Article ID | Journal | Published Year | Pages | File Type |
---|---|---|---|---|
4526249 | Advances in Water Resources | 2011 | 12 Pages |
Motivated by the need for rainfall prediction models in data scarce areas, we adapted a simple storage based cloud model to use routinely available thermal infrared (TIR) data. The data is obtained from the Spinning Enhanced Visible and InfraRed Imager (SEVIRI) of the Meteosat Second Generation (MSG-2) satellite. Model inputs are TIR cloud top temperatures at 15-min intervals and observations of pressure, temperature, and dew point temperatures from ground-based stations at 30-min intervals. The sensitivity of the parsimonious cloud model to its parameters is evaluated by a regional sensitivity analysis (RSA) which suggests that model performance is sensitive to few parameters. The model was calibrated and tested for four convective events that were observed during the wet season in the source basin of the Upper Blue Nile River. The difference between the simulated and the observed depth of the selected rain events varies between 0.2 and 1.8 mm with a root mean square error of smaller than 0.5 mm for each event. It is shown that the updraft velocity characteristic can provide relevant information for rainfall forecasting. The simulation results suggest the effectiveness of the model approach as evaluated by selected performance measures. The various characteristics of the rainfall events as simulated generally match to observed counter parts when ground-based and remote sensing observations are combined.

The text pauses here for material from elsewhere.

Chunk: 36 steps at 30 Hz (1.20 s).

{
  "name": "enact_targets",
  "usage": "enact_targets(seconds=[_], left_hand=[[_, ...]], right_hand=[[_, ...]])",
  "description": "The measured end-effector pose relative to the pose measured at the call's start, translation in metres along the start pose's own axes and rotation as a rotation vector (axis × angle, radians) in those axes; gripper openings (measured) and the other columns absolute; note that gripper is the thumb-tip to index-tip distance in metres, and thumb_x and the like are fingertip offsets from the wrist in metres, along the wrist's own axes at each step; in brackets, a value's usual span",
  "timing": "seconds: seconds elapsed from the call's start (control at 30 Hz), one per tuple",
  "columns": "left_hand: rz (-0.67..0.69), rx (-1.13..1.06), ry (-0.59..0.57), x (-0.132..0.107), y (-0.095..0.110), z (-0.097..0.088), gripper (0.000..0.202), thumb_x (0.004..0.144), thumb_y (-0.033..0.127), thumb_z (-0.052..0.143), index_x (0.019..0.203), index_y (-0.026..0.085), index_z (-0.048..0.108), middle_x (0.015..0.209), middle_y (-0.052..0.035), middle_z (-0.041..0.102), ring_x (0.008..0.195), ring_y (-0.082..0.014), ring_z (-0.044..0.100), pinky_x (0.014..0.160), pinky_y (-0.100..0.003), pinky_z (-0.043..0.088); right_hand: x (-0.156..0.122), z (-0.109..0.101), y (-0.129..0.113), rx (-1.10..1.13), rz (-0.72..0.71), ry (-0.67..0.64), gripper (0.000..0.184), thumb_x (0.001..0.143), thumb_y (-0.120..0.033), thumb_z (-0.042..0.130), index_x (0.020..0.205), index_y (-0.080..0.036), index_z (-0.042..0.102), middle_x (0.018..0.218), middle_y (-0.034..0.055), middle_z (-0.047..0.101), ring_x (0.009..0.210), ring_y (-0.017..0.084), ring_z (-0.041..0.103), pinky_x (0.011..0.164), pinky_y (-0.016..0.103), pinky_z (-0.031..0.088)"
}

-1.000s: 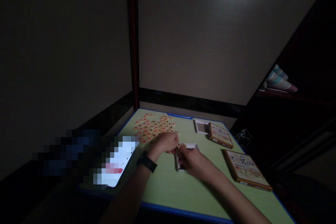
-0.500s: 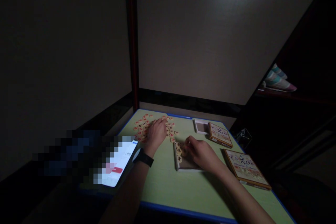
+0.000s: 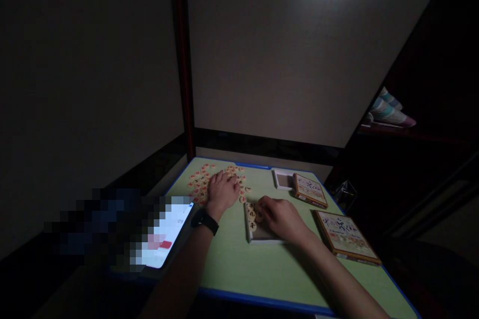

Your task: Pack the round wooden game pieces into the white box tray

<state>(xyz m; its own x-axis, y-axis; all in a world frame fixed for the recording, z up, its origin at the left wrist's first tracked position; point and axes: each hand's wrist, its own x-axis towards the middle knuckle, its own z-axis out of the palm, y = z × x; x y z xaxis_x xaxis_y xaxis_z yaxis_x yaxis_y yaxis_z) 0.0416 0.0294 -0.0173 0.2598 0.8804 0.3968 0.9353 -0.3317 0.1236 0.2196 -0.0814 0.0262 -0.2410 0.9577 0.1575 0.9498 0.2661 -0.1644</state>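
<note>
Round xiangqi pieces point(image 3: 198, 184) with red and black characters lie spread over the back left of the green table. Over them rests my left hand point(image 3: 223, 190), palm down with fingers spread, a dark watch on its wrist. My right hand point(image 3: 279, 214) is at a shallow open box tray point(image 3: 266, 240) in front, its fingers bent together at the tray's left part. Several pieces point(image 3: 252, 217) with dark characters sit along the tray's left side. Whatever the right fingertips hold, if anything, is hidden by the hand.
A lit phone point(image 3: 168, 234) lies at the table's left edge, partly pixelated. At the back right stand a second white tray point(image 3: 283, 180) and a printed box lid point(image 3: 310, 189). A larger printed box point(image 3: 348, 237) lies near the right edge. Walls rise behind the table.
My left hand has shifted slightly over the loose pieces, its fingers spread further. My right hand has lowered a little at the tray's left part. The whole view has turned slightly.
</note>
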Motion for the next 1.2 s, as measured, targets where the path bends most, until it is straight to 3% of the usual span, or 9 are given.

Research highlights► In the present study, the effectiveness of conceptual cloud modeling at predicting convective rainfall in a data-sparse area is evaluated where input data must be through remote sensing and routinely recorded ground observations. We adapted a simple storage based cloud model to use routinely available thermal infrared (TIR) data which is obtained from the Spinning Enhanced Visible and InfraRed Imager (SEVIRI) of the Meteosat Second Generation (MSG-2). The present study is a first attempt to simulate convective cloud systems by two layers of reservoir. ► We assessed sensitivity of the parsimonious cloud model to its parameters through Regional sensitivity analysis (RSA) which suggested that model performance is sensitive to few parameters. ► When using the calibrated parameter values to simulate rainfall of independent events, the simulated and observed rainfall depths showed a good agreement. The main limitation has been with the rain initiation time where the model produced rainfall too early or with a delay for some events as compared to the observed hyetographs. The difference between the simulated and the observed rain initiation time is in the order of 30 min which, in hydrology, is considered small for medium to large catchments (>1000 km2). ► It is shown that integrating remotely sensed TIR data with ground based meteorological observations through a conceptual cloud model results has good potential considering the (very) low model input data requirement and the many sources of uncertainty in modeling. We also showed that the updraft velocity characteristics can provide relevant information for rainfall forecasting.